● WORK INSTRUCTIONS
Lower down are entries containing pictures. Copy exactly, without those pictures, the lines from the line with "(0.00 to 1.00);" through the line with "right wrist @".

Dataset entries:
══════════════════════════════

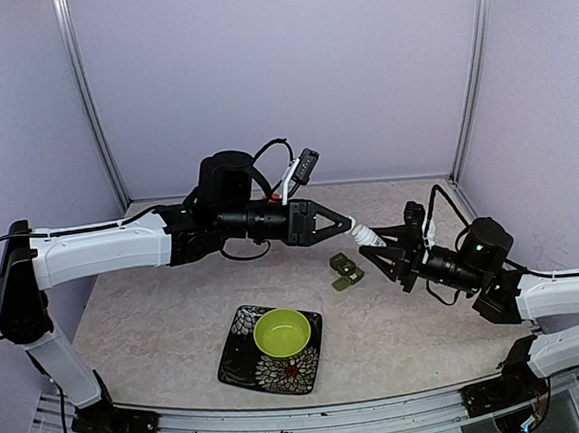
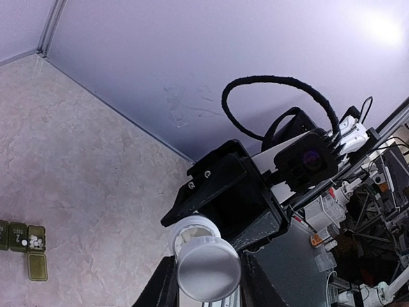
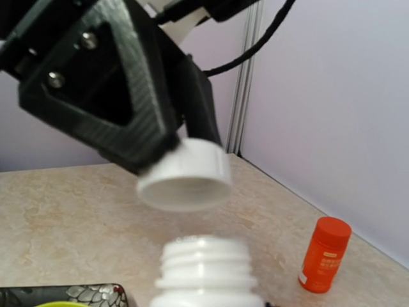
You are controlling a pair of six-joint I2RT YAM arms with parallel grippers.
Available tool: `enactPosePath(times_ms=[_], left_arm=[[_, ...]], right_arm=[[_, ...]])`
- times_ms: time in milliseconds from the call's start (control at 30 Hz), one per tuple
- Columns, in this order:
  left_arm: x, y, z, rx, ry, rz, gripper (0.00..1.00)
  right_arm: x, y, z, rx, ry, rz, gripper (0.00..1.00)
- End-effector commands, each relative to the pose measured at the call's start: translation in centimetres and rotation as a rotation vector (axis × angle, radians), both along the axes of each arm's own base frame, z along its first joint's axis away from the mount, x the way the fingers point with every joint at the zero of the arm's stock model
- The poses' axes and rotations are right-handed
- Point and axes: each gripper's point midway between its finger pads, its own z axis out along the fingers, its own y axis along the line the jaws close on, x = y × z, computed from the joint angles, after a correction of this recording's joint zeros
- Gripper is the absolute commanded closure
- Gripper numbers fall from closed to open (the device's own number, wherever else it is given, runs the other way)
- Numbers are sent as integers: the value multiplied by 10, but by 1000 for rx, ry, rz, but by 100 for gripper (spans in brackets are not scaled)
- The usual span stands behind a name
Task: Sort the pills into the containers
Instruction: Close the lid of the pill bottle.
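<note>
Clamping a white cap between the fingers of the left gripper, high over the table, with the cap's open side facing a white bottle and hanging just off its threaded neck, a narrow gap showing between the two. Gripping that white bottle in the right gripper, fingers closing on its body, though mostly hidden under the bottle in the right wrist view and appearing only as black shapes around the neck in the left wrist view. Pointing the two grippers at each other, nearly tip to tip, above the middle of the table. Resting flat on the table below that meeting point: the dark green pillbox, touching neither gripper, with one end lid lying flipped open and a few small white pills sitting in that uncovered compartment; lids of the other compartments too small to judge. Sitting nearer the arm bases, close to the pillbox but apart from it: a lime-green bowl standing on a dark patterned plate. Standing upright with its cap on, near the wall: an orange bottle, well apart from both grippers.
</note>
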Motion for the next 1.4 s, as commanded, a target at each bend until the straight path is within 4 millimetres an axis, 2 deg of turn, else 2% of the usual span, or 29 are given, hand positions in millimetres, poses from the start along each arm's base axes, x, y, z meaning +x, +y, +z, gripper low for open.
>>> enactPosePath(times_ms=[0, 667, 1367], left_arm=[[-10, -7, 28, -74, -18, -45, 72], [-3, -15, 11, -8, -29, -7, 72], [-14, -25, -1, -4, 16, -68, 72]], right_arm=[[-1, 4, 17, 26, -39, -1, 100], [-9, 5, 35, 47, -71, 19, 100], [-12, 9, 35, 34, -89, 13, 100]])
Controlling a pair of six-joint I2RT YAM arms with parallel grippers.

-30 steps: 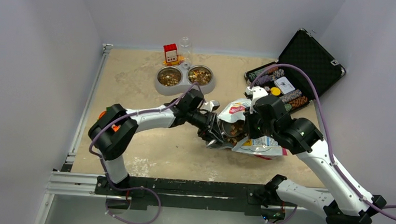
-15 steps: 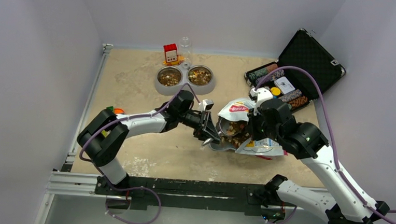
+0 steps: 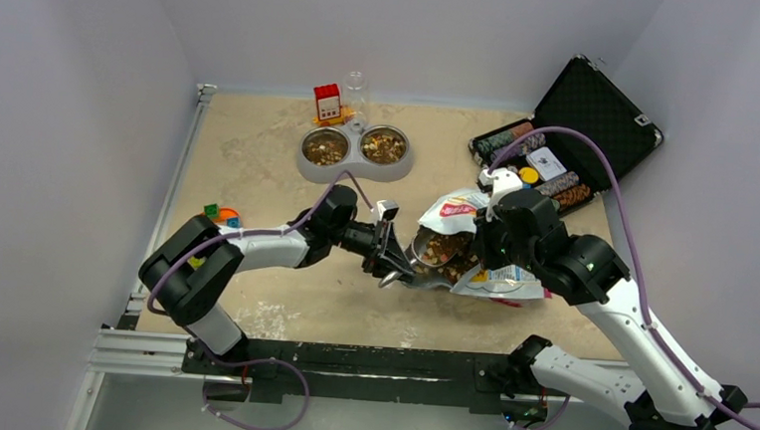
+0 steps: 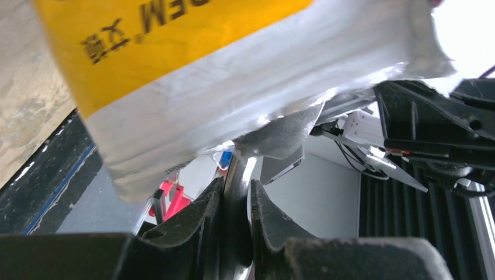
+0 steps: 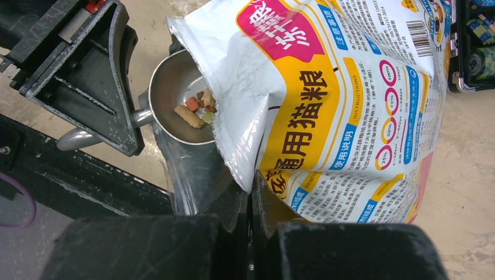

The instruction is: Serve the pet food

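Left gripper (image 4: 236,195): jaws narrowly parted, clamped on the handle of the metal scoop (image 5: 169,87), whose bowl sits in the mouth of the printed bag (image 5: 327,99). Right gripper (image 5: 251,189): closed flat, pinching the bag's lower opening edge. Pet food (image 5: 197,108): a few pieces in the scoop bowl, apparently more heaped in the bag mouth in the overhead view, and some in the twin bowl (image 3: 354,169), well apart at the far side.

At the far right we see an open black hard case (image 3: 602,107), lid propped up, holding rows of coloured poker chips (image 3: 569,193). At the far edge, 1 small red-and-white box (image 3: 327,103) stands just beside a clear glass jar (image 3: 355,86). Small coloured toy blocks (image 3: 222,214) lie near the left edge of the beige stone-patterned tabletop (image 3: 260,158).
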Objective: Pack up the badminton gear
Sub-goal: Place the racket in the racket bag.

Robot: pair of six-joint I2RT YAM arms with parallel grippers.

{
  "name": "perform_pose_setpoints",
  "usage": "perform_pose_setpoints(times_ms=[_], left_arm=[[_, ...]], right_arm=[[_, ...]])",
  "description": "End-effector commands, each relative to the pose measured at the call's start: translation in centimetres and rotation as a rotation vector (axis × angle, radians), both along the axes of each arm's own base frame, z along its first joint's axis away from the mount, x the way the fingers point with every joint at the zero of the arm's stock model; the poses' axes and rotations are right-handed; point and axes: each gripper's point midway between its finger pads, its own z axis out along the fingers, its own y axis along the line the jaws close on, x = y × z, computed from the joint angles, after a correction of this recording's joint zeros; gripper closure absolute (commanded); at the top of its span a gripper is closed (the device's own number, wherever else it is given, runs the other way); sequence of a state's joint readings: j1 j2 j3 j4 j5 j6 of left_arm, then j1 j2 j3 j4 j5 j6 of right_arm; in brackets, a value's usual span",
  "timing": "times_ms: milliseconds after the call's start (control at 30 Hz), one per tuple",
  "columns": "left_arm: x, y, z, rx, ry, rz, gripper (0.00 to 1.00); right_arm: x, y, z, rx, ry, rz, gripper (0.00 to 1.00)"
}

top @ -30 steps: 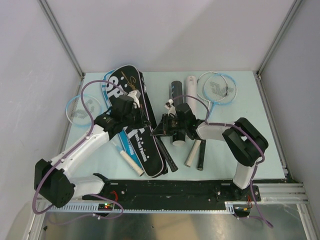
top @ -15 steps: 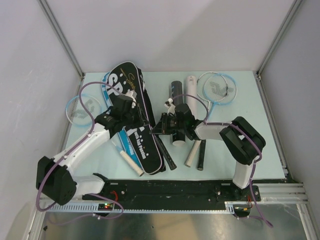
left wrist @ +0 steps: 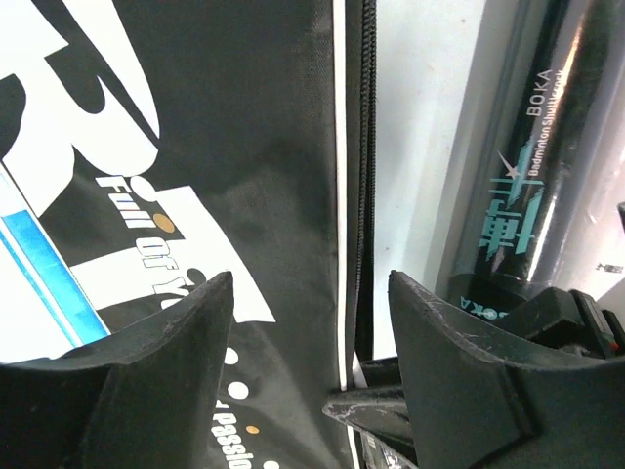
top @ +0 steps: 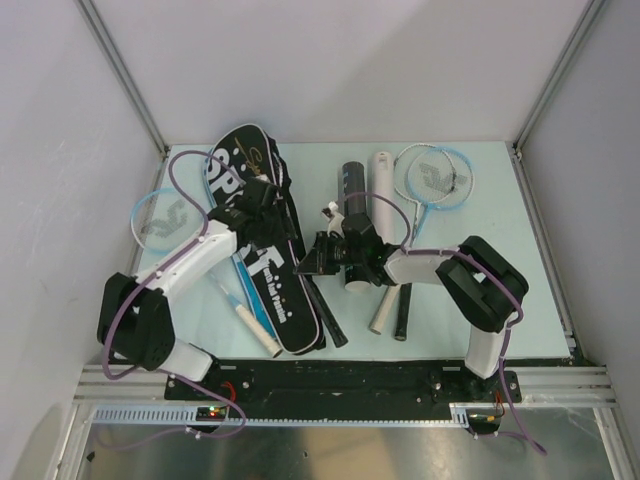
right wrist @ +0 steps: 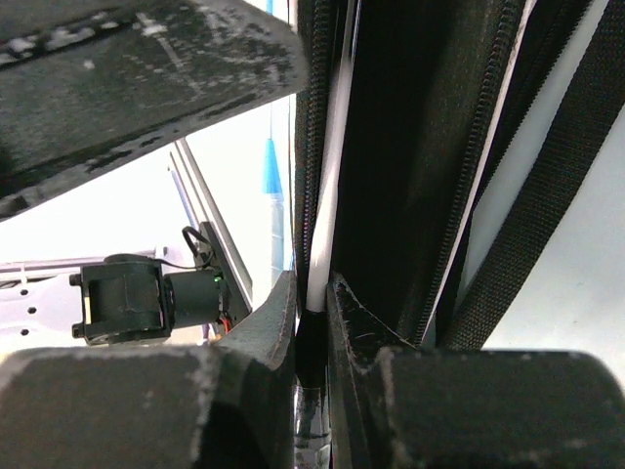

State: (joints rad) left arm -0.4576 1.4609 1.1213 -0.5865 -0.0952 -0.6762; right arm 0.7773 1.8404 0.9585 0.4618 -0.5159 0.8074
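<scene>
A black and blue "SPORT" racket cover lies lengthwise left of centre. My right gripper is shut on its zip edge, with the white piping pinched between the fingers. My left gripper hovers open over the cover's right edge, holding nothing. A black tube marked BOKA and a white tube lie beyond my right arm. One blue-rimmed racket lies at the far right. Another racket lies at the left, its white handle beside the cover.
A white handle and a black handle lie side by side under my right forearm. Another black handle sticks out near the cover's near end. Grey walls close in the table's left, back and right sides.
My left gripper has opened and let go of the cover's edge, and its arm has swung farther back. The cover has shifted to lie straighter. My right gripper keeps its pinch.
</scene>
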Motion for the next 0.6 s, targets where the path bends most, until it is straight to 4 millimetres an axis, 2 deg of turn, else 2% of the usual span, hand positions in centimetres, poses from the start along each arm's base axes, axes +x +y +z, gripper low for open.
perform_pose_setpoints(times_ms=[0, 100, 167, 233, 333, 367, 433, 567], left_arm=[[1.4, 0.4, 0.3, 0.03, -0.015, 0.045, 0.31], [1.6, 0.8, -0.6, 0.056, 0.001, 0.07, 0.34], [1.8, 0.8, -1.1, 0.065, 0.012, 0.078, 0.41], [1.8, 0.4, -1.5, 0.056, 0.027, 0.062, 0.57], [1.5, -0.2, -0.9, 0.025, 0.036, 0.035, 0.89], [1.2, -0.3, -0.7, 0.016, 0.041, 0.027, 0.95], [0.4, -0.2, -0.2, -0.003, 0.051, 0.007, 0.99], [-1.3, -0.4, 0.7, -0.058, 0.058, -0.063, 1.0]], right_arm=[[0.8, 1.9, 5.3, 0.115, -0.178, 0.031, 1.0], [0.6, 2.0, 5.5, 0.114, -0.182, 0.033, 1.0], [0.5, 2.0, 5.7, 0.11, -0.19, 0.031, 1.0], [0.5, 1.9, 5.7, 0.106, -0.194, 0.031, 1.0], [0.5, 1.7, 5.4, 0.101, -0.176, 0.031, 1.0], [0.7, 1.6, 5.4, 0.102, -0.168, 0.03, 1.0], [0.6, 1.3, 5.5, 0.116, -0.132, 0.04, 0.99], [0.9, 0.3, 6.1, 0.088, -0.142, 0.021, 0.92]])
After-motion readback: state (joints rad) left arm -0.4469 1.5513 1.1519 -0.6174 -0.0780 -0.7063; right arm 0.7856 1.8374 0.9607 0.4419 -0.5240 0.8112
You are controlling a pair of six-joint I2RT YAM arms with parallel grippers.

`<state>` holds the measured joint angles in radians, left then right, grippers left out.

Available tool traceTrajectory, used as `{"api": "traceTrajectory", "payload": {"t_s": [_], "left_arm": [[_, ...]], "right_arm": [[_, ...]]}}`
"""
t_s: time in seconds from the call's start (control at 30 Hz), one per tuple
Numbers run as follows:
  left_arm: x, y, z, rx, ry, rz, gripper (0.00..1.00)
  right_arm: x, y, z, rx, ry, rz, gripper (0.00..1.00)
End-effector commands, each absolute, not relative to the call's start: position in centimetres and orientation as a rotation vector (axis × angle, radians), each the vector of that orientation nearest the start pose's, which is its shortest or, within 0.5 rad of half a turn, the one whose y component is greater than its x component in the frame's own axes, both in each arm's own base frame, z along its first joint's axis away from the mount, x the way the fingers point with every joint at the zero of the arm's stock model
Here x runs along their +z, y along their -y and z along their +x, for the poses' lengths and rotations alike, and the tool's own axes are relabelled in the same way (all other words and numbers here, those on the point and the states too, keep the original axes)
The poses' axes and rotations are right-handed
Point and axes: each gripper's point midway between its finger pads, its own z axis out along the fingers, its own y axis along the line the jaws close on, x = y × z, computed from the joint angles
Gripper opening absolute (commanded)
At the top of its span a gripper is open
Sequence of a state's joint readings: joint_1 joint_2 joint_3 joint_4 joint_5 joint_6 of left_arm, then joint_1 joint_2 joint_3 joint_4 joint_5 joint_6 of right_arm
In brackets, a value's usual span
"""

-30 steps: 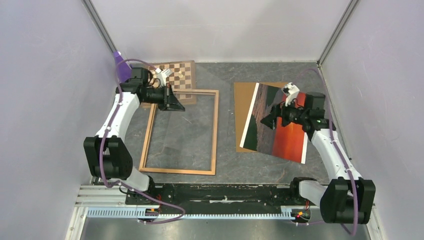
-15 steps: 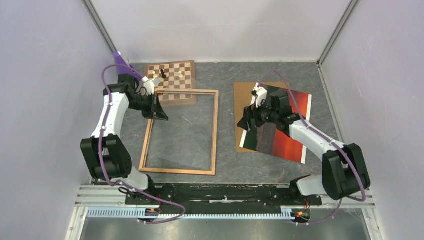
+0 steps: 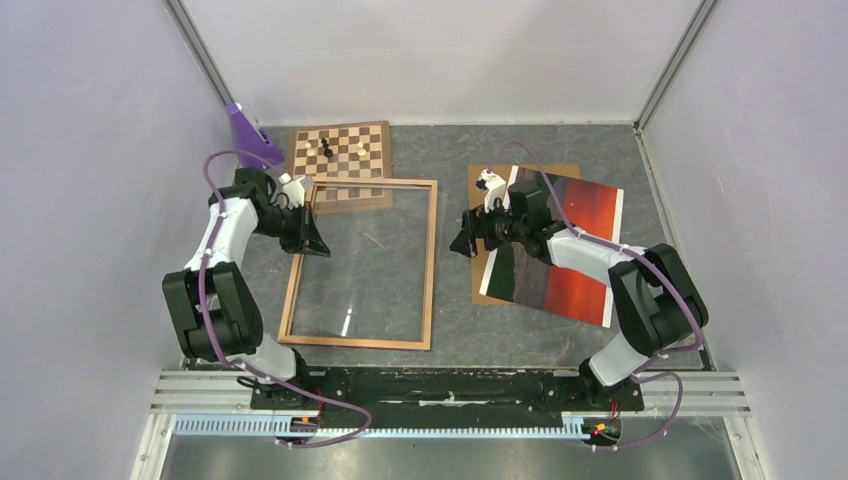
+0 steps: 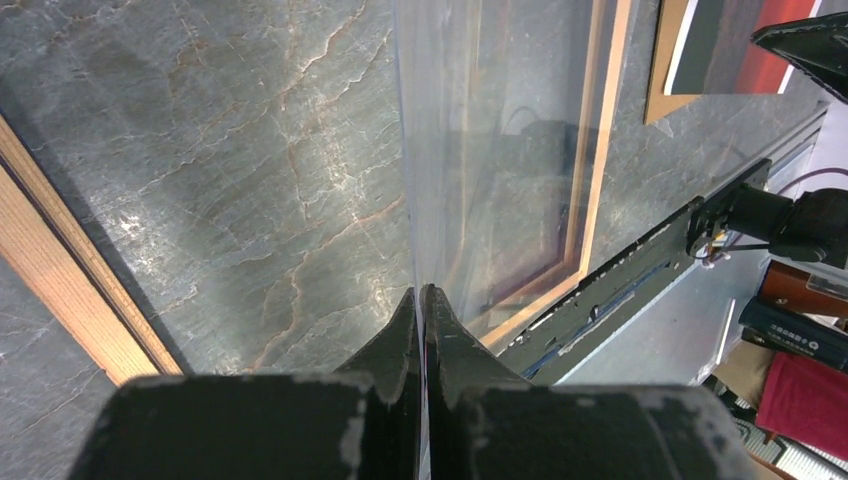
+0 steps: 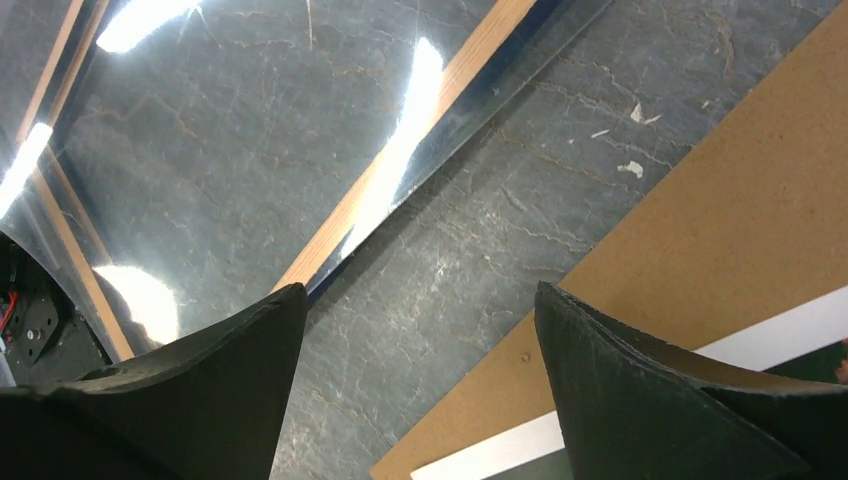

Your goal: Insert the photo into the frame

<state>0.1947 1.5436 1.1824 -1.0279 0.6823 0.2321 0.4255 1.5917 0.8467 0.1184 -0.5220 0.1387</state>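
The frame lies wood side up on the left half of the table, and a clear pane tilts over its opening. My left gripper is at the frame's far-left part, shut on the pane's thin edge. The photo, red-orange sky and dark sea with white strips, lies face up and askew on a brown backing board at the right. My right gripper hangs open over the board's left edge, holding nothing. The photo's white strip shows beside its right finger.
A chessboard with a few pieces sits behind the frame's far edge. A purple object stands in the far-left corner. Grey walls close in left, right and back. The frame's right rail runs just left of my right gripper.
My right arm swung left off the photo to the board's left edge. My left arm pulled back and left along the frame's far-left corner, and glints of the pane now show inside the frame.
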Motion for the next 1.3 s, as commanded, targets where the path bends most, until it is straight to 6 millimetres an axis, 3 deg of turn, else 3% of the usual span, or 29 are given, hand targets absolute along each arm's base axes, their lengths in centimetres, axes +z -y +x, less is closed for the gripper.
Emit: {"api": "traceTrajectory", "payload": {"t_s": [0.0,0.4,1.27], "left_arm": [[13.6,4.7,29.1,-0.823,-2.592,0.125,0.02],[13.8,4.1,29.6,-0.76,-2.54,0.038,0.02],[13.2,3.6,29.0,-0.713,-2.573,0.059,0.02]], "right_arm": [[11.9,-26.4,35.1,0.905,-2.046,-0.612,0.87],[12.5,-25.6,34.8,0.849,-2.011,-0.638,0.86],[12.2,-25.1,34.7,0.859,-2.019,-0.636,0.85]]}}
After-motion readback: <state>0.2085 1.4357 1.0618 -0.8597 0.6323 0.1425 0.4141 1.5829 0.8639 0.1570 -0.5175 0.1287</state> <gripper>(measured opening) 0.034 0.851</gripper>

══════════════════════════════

● EXERCISE ANSWER
  "columns": "left_arm: x, y, z, rx, ry, rz, gripper (0.00 to 1.00); right_arm: x, y, z, rx, ry, rz, gripper (0.00 to 1.00)"
}

top @ -30 steps: 
top @ -15 steps: 
left wrist @ +0 steps: 
top @ +0 steps: 
right wrist @ +0 steps: 

No other output is needed; the exercise is complete.